Danielle Dias: I would say number one is security through authentication and rate limiting to protect our infrastructure, as well as timely monitoring and alerting. It’s good to have alerts so if anything goes wrong, we can respond quickly and get online to check what’s going on. I think another important thing is having a standardized approach across all teams at Just Eat Takeaway.com. For example, when you’re onboarding a new feature, you know what’s expected when and all parts of the system will be the same quality and have the same expectations.
Kaitlyn Barnard: We’ve talked about API gateways, we’ve talked about customer experience, I would love to hear a little bit more about why Kong specifically. Why that was the decision made for the API gateway?
Danielle Dias: One of the main benefits with Kong, it allows you to run anywhere – in the cloud or using Kubernetes. The documentation is really useful and in depth. There’s a lot of learning resources on the Kong website, lots of training courses to check out on there. I would say another one of the big benefits is the community. You’ve got the Kong Nation forum and Slack channels. There’s a lot of frequent tech talks on topics that are really interesting, such as Chaos Engineering. I love that Kong really cares about its users. There’s frequent user calls around what new features are coming up and anything you want to see on the product roadmap. The final thing I would say is the Kong Champions program. It’s really great to be able to bounce ideas off people from different companies and see new possibilities.
Kaitlyn Barnard: That’s great to hear. We spend a lot of time and I’m glad to see that that’s recognized within the user community as well. I’ll make sure to drop some of these links in the description of this video. Last question. I promise, before we see some of this in action. How is Just Eat Takeaway.com using Kong?

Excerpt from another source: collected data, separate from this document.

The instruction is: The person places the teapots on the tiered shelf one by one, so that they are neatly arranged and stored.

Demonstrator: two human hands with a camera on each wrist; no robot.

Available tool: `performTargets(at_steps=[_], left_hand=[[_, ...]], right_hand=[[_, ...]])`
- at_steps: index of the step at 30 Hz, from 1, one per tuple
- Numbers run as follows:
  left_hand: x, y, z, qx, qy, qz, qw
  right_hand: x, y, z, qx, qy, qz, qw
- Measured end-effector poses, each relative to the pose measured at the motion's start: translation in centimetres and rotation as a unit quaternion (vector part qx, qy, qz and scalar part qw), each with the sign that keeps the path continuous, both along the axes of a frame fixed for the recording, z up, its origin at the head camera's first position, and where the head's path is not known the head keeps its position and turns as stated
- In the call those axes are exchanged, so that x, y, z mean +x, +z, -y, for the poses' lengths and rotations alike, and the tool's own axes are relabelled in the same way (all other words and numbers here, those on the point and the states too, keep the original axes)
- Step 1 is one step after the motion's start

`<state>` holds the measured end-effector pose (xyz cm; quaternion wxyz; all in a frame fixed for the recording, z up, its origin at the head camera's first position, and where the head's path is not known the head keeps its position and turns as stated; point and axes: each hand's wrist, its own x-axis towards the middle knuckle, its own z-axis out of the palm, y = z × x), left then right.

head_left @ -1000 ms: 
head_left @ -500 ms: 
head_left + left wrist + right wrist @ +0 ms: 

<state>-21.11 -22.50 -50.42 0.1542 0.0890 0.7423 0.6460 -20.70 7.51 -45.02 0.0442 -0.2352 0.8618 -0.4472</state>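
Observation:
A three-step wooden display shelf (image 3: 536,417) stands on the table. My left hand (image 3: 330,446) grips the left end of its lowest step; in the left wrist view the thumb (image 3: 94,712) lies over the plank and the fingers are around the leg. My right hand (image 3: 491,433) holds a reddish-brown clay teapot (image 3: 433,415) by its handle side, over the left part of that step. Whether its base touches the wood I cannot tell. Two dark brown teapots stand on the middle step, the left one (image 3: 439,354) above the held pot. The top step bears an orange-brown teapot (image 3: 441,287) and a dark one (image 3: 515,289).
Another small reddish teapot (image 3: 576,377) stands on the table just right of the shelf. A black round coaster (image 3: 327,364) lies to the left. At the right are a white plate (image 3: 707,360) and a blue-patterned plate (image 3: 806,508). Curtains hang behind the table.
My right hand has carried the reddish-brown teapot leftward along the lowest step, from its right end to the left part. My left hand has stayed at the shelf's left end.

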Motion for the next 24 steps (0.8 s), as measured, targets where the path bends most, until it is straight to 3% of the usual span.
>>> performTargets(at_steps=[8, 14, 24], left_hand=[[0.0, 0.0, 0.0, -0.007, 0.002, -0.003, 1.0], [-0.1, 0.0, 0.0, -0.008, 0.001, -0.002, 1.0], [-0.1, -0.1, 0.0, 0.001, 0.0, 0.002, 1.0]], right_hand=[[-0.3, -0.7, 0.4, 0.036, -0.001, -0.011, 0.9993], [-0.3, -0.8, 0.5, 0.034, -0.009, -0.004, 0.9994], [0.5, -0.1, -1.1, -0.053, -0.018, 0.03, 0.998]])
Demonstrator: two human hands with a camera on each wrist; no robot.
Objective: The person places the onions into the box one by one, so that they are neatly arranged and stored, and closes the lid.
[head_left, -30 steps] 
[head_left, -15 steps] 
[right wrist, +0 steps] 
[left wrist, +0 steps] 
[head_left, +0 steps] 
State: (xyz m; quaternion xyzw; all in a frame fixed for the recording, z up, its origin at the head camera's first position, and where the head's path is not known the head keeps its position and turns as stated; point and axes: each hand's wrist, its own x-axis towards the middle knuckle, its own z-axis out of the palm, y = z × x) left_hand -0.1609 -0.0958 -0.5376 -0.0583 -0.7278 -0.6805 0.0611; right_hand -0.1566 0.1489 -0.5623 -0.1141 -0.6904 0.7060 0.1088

Danielle Dias: Problems such as rate limiting are really easy to achieve using Kong API Gateway so we can set rate limits for our components, whether that’s at the service, IP, credential, consumer level to protect our infrastructure. Not only that, we can also use rate limiting for business rules. Like I was saying before, it’s a standardized approach for onboarding new routes, new microservices. When we deploy to production, we know we can handle the peak traffic and beyond the peak traffic. For monitoring and alerting, we use the Prometheus plugin. Prometheus is a free software application used for event monitoring and alerting. So you can understand the scale of logs we get a day, we have 400 billion logs and 2 billion data points a day and nearly 120TB of usable data so we need to really make use of all of this data and present it in a meaningful template. In terms of alerts that come from Kong API Gateway, we have alerts that fire if a route is being rate limited over a certain period of time, so that will report back that we’re getting too many requests. We also have alerts enabled if the service is unreachable through Smart Gateway. As you can imagine, the urgency on those is quite high. For monitoring, we use Grafana dashboards so all the requests that come through Smart Gateway will have a graph that displays the total number of each status code and will also display the response times for the service. We can see over a day, are we meeting our SLAs? Are there any spikes? And what can we do better to achieve those goals?